• Exercise:
Copy the records. Keep every line exactly as it is.

[Opening Excerpted records section]

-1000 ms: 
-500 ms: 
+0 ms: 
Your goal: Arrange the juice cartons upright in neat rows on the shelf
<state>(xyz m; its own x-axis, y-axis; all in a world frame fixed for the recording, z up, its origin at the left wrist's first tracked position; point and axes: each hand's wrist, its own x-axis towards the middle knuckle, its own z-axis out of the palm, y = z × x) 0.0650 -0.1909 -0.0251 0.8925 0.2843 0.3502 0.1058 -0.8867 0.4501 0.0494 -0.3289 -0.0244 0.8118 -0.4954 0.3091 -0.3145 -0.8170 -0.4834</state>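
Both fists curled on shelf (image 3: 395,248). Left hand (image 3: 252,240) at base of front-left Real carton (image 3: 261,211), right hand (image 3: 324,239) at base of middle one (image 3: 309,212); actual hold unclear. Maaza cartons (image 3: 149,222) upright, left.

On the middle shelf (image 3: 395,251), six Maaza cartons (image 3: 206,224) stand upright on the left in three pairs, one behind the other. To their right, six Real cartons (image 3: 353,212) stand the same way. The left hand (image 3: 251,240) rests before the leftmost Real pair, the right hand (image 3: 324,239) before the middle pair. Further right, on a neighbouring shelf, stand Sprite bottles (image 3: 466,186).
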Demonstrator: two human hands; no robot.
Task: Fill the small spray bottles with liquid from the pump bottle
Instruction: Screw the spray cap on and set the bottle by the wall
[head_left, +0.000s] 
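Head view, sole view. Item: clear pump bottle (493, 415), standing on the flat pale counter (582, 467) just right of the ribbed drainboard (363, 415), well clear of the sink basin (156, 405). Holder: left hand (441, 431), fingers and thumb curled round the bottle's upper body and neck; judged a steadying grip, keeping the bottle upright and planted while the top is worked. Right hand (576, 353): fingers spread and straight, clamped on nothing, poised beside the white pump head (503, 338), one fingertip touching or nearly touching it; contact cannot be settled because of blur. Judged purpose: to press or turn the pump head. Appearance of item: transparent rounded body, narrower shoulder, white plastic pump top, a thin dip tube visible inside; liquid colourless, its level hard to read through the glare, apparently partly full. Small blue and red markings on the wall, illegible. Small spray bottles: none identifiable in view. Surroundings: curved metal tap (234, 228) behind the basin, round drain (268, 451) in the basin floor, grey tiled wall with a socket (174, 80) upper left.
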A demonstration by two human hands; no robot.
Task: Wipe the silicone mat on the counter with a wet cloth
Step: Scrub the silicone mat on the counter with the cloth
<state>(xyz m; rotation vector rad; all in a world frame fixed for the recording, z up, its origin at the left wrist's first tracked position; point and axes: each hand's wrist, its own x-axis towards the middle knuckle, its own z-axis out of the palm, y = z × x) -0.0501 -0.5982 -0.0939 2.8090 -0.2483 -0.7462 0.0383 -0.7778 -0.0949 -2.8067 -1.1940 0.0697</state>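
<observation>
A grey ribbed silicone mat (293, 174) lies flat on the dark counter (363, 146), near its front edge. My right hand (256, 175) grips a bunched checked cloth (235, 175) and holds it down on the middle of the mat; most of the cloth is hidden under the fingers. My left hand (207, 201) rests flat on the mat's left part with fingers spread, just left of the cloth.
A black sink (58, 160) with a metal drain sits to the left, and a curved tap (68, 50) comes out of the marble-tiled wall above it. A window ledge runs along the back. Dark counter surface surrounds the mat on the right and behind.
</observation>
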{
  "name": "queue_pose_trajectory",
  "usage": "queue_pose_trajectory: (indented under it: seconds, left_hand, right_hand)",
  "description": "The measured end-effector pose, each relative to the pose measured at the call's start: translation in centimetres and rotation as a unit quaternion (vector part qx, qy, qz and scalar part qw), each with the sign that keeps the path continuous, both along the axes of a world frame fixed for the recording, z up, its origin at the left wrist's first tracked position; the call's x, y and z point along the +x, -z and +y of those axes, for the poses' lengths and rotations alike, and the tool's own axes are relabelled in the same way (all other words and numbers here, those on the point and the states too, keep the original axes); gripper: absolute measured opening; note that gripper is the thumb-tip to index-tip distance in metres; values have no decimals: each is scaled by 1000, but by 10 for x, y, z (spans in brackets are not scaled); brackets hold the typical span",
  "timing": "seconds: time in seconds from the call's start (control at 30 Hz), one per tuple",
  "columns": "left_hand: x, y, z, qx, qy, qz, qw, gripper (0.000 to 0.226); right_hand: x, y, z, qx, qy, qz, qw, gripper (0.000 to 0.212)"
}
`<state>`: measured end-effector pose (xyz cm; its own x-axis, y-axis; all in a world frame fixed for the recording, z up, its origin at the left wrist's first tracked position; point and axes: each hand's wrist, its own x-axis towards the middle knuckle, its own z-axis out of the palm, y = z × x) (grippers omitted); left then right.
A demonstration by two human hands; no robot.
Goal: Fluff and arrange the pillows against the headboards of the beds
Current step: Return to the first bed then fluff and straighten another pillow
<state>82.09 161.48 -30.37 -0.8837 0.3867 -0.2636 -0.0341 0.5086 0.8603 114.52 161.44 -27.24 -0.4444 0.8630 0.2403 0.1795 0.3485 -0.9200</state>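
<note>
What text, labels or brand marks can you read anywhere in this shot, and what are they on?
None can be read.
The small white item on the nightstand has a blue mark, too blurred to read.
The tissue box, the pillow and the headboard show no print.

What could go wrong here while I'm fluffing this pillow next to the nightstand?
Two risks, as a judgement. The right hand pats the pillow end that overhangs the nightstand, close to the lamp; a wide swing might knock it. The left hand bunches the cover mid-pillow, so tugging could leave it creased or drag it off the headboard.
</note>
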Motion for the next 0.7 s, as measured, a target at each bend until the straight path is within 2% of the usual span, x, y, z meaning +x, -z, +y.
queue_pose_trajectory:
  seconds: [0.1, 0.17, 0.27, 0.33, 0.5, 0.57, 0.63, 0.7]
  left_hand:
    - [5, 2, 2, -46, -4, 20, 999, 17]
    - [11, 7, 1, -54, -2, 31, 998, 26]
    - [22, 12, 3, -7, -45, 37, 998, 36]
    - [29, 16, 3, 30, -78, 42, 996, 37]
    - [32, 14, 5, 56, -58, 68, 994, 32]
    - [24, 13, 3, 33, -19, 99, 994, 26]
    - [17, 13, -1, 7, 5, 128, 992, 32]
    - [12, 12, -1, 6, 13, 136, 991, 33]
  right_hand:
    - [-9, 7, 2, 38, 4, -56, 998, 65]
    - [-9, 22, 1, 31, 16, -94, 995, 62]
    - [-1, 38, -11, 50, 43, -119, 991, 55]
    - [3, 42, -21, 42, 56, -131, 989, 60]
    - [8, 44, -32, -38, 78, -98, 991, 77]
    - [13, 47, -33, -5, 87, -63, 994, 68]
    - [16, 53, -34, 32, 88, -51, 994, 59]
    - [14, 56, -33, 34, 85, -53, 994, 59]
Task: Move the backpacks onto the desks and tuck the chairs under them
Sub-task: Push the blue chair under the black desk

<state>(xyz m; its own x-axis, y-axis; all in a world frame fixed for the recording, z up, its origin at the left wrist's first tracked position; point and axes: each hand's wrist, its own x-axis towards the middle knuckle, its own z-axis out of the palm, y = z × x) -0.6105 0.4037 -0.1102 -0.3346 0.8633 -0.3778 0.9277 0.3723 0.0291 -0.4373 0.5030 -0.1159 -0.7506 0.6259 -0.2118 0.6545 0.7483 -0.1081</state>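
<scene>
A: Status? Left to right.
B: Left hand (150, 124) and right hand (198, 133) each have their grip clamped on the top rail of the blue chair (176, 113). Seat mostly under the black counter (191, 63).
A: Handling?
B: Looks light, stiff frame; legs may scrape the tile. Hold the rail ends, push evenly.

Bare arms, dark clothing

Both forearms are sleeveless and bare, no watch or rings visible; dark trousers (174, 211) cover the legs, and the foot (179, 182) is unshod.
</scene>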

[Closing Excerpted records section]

• Completed task:
-1000 ms: 
-500 ms: 
+0 ms: 
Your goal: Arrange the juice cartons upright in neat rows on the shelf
<state>(xyz m; its own x-axis, y-axis; all in a world frame fixed for the recording, z up, its origin at the left wrist's first tracked position; point and axes: each hand's wrist, its own x-axis towards the middle knuckle, its own z-axis out of the palm, y = z × x) 0.0650 -0.1909 -0.0251 0.8925 0.2843 0.3502 0.1058 -0.8867 0.4501 0.0494 -0.3289 -0.0244 0.8118 -0.4954 0.3091 -0.3145 -0.8170 -0.4834</state>
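Both fists curled on shelf (image 3: 395,248). Left hand (image 3: 252,240) at base of front-left Real carton (image 3: 261,211), right hand (image 3: 324,239) at base of middle one (image 3: 309,212); actual hold unclear. Maaza cartons (image 3: 149,222) upright, left.

On the middle shelf (image 3: 395,251), six Maaza cartons (image 3: 206,224) stand upright on the left in three pairs, one behind the other. To their right, six Real cartons (image 3: 353,212) stand the same way. The left hand (image 3: 251,240) rests before the leftmost Real pair, the right hand (image 3: 324,239) before the middle pair. Further right, on a neighbouring shelf, stand Sprite bottles (image 3: 466,186).
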Demonstrator: two human hands; no robot.
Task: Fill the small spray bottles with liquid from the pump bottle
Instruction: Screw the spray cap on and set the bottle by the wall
[head_left, +0.000s] 
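Head view, sole view. Item: clear pump bottle (493, 415), standing on the flat pale counter (582, 467) just right of the ribbed drainboard (363, 415), well clear of the sink basin (156, 405). Holder: left hand (441, 431), fingers and thumb curled round the bottle's upper body and neck; judged a steadying grip, keeping the bottle upright and planted while the top is worked. Right hand (576, 353): fingers spread and straight, clamped on nothing, poised beside the white pump head (503, 338), one fingertip touching or nearly touching it; contact cannot be settled because of blur. Judged purpose: to press or turn the pump head. Appearance of item: transparent rounded body, narrower shoulder, white plastic pump top, a thin dip tube visible inside; liquid colourless, its level hard to read through the glare, apparently partly full. Small blue and red markings on the wall, illegible. Small spray bottles: none identifiable in view. Surroundings: curved metal tap (234, 228) behind the basin, round drain (268, 451) in the basin floor, grey tiled wall with a socket (174, 80) upper left.
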A demonstration by two human hands; no robot.
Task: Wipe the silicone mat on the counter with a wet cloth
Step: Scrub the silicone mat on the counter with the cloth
<state>(xyz m; rotation vector rad; all in a world frame fixed for the recording, z up, its origin at the left wrist's first tracked position; point and axes: each hand's wrist, its own x-axis towards the middle knuckle, its own z-axis out of the palm, y = z × x) -0.0501 -0.5982 -0.0939 2.8090 -0.2483 -0.7462 0.0383 -0.7778 -0.0949 -2.8067 -1.1940 0.0697</state>
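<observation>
A grey ribbed silicone mat (293, 174) lies flat on the dark counter (363, 146), near its front edge. My right hand (256, 175) grips a bunched checked cloth (235, 175) and holds it down on the middle of the mat; most of the cloth is hidden under the fingers. My left hand (207, 201) rests flat on the mat's left part with fingers spread, just left of the cloth.
A black sink (58, 160) with a metal drain sits to the left, and a curved tap (68, 50) comes out of the marble-tiled wall above it. A window ledge runs along the back. Dark counter surface surrounds the mat on the right and behind.
</observation>
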{
  "name": "queue_pose_trajectory",
  "usage": "queue_pose_trajectory: (indented under it: seconds, left_hand, right_hand)",
  "description": "The measured end-effector pose, each relative to the pose measured at the call's start: translation in centimetres and rotation as a unit quaternion (vector part qx, qy, qz and scalar part qw), each with the sign that keeps the path continuous, both along the axes of a world frame fixed for the recording, z up, its origin at the left wrist's first tracked position; the call's x, y and z point along the +x, -z and +y of those axes, for the poses' lengths and rotations alike, and the tool's own axes are relabelled in the same way (all other words and numbers here, those on the point and the states too, keep the original axes); gripper: absolute measured opening; note that gripper is the thumb-tip to index-tip distance in metres; values have no decimals: each is scaled by 1000, but by 10 for x, y, z (spans in brackets are not scaled); brackets hold the typical span",
  "timing": "seconds: time in seconds from the call's start (control at 30 Hz), one per tuple",
  "columns": "left_hand: x, y, z, qx, qy, qz, qw, gripper (0.000 to 0.226); right_hand: x, y, z, qx, qy, qz, qw, gripper (0.000 to 0.212)"
}
`<state>`: measured end-effector pose (xyz cm; its own x-axis, y-axis; all in a world frame fixed for the recording, z up, its origin at the left wrist's first tracked position; point and axes: each hand's wrist, its own x-axis towards the middle knuckle, its own z-axis out of the palm, y = z × x) (grippers omitted); left then right.
A demonstration by two human hands; no robot.
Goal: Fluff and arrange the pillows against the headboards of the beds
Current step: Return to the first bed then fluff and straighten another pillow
<state>82.09 161.48 -30.37 -0.8837 0.3867 -0.2636 -0.0341 0.5086 0.8603 114.52 161.44 -27.24 -0.4444 0.8630 0.2403 0.1795 0.3485 -0.9200</state>
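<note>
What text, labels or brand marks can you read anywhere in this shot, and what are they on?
None can be read.
The small white item on the nightstand has a blue mark, too blurred to read.
The tissue box, the pillow and the headboard show no print.

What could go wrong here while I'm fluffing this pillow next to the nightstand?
Two risks, as a judgement. The right hand pats the pillow end that overhangs the nightstand, close to the lamp; a wide swing might knock it. The left hand bunches the cover mid-pillow, so tugging could leave it creased or drag it off the headboard.
</note>
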Motion for the next 0.7 s, as measured, a target at each bend until the straight path is within 2% of the usual span, x, y, z meaning +x, -z, +y.
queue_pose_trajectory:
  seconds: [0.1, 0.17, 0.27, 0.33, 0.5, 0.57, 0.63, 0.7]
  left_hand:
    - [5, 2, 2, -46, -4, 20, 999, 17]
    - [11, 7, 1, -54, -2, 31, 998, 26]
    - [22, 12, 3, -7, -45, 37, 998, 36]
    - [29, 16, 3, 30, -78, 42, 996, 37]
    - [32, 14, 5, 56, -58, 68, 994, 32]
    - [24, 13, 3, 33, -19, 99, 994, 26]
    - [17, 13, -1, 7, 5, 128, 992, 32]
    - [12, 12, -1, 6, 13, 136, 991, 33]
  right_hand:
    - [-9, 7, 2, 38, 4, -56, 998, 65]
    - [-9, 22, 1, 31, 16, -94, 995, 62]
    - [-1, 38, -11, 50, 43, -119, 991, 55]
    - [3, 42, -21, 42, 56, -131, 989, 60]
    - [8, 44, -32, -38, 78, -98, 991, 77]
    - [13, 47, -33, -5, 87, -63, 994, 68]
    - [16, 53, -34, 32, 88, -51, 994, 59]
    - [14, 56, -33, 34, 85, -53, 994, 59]
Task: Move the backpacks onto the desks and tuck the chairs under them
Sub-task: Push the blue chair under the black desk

<state>(xyz m; its own x-axis, y-axis; all in a world frame fixed for the recording, z up, its origin at the left wrist's first tracked position; point and axes: each hand's wrist, its own x-axis towards the middle knuckle, its own z-axis out of the palm, y = z × x) -0.6105 0.4037 -0.1102 -0.3346 0.8633 -0.3778 0.9277 0.3723 0.0291 -0.4373 0.5030 -0.1159 -0.7506 0.6259 -0.2118 0.6545 0.7483 -0.1081</state>
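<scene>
A: Status? Left to right.
B: Left hand (150, 124) and right hand (198, 133) each have their grip clamped on the top rail of the blue chair (176, 113). Seat mostly under the black counter (191, 63).
A: Handling?
B: Looks light, stiff frame; legs may scrape the tile. Hold the rail ends, push evenly.

Bare arms, dark clothing

Both forearms are sleeveless and bare, no watch or rings visible; dark trousers (174, 211) cover the legs, and the foot (179, 182) is unshod.
</scene>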

No more output will be added to the exercise.